Now that our time traveling duo have been together for a while, Rose asks the Doctor for a favor that any one of us might be likely to ask if we had a long-lost family member and access to time travel – can she go back and meet the father she never knew? Perhaps more profoundly, she wants to be there for her dad when he died alone as a result of a hit-and-run. We all know this is going to go horribly wrong, but the Doctor is so obviously in love with his companion to the exclusion of common sense, and the universe is such a vulnerable place these days with the loss of the omnipotent Time Lords, that just about anything can happen. So when Rose impulsively decides to save her father instead of just comforting him, she rips open the space-time continuum and lets in the beasts that dwell in its shadowy fringes. The Reapers have come to feed, and not even the Doctor can stop them. No, really – he can’t. But heroism dwells within us all…
“Father’s Day” is a triumph of characterization and raw emotion that really resonates beyond almost anything we’ve seen in the series past or present. Having grown to love Rose over the course of the last seven episodes, both the Doctor and the audience are now at the right point to see her face the most devastating consequences inherent in the very idea of time travel. Fortunately, Billie Piper is up to the task and delivers a tearful performance that is never forced but all too painfully real. Camille Coduri, often unfairly lambasted for her delightfully quirky portrayal of Rose’s mum Jackie, does a great job playing the nutty woman in two different time zones. And keep an eye out for a young Mickey – not played by Noel Clarke this time – who instinctively knows who to hug!

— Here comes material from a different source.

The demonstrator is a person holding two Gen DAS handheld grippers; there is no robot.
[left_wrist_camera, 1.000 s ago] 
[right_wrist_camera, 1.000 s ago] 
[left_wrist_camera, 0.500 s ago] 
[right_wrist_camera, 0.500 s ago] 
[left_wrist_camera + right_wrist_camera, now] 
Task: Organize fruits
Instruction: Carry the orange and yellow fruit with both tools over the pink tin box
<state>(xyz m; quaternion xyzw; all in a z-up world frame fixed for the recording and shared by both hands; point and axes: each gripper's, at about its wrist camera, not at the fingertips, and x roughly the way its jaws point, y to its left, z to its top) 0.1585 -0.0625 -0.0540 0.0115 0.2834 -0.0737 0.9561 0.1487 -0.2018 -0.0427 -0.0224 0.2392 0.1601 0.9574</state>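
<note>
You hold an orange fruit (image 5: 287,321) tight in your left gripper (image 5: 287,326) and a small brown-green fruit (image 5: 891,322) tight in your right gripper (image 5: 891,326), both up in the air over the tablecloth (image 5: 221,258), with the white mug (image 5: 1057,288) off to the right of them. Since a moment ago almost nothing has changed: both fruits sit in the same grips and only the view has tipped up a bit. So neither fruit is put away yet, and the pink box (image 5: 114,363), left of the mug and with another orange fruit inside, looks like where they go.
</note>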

As moved as I was by the pitch-perfect performances – the absolute stand-out being Shaun Dingwall as Rose’s father Pete Tyler – and the well-suited musical score, the rational part of my brain still tripped over some of the enormous logical gaps in this convoluted caper. Sometimes you just have to let the details pass you by when confronted with well-acted drama aimed at your heart, not your head, but a few minor points about glowing TARDIS keys and under-explained paradoxes did grate on me, to say nothing of the fact that once again the Doctor seems completely superfluous to his own series. Christopher Eccleston, long since reduced to little more than a temporal tour guide, does however serve the story well by standing aside when necessary, providing exposition and being there as Rose’s stabilizing force.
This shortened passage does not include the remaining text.